Case #007: The seven-day clock
A health supplement offer, $3,200 budget, $34 CPA, and one genuinely great video. Days 1 through 6 it ran a $22 CPA — clean profit, and I made the rookie move of assuming a winner stays a winner. I left it running and went to find the next campaign.
Day 7 the CPA was $29. Day 9 it crossed $34 and went negative. The ad hadn't broken; the audience had simply seen it. Frequency had climbed to 4.6, and the same people who converted in week one were now scrolling past it on sight. The creative was fatiguing on a clock I wasn't watching.

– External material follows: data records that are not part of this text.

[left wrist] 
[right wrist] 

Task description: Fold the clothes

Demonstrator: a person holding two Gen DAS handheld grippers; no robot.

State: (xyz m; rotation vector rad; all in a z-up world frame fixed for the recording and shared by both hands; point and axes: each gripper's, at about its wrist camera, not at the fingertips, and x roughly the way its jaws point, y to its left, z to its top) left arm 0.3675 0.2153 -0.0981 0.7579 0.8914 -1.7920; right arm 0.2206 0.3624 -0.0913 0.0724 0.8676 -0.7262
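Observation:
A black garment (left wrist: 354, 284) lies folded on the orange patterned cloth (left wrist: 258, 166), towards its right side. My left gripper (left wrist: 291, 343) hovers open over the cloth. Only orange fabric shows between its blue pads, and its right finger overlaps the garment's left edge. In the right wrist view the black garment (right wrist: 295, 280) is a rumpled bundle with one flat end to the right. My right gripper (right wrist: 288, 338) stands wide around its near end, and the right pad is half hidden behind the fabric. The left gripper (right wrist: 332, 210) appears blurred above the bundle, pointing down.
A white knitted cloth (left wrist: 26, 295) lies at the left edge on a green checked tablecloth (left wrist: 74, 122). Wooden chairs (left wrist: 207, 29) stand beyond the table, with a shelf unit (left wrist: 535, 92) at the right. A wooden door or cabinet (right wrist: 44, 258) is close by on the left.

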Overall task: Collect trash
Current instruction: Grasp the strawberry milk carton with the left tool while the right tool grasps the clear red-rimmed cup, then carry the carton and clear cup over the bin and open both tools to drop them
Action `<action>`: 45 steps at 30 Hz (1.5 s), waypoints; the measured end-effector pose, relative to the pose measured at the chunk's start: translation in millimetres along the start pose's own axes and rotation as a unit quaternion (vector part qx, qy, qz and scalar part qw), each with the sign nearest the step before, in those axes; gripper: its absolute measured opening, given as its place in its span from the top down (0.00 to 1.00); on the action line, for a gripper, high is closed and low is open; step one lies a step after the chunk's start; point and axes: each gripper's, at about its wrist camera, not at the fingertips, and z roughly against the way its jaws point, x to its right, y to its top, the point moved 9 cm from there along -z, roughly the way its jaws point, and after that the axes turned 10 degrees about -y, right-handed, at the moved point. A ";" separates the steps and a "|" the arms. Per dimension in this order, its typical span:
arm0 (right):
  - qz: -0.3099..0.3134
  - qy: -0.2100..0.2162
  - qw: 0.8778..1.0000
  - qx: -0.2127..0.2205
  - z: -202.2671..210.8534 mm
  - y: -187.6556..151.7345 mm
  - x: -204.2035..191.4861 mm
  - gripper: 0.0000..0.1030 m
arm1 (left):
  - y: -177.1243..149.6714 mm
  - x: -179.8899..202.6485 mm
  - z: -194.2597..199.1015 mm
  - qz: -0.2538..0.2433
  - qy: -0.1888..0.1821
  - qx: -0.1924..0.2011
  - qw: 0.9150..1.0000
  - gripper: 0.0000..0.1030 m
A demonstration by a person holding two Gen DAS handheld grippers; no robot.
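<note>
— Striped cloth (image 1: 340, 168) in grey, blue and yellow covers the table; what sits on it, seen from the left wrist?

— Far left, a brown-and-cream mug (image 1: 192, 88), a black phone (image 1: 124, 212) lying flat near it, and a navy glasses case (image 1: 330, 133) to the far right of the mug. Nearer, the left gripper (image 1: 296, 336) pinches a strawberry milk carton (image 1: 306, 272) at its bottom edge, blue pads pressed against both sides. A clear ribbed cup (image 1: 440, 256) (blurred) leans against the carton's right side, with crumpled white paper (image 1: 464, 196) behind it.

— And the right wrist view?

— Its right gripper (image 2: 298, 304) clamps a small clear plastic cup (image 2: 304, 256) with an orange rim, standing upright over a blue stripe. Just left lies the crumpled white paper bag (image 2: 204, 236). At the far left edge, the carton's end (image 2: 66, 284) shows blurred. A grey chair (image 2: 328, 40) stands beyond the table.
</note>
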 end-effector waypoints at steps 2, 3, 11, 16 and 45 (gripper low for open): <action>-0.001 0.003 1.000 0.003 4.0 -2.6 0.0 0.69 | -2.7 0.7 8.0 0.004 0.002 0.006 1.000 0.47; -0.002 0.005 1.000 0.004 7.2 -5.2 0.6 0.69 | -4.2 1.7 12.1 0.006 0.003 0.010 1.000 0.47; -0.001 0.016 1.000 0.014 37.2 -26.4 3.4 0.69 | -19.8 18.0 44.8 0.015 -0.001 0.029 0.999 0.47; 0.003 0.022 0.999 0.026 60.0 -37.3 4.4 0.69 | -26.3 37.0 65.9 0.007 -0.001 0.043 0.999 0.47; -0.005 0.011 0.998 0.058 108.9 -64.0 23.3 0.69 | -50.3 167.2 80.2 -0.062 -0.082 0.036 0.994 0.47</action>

The loss window cost me real money — days 7 through 10 spent $640 and returned $510 before I caught it.
The fix turned into a system. I mapped frequency against CPA across that run and found the inflection point sat near frequency 3.8, roughly every six days at my spend level. So I built a rotation: three creatives queued, swap the lead ad before it hits 3.8 frequency, let the rested ones cool, cycle back. Same audience, refreshed eyes.
Full arc, 18 days: $3,200 spent, $5,180 back. 62% ROI — most of it earned after I started treating a winning creative as a perishable thing with a shelf life.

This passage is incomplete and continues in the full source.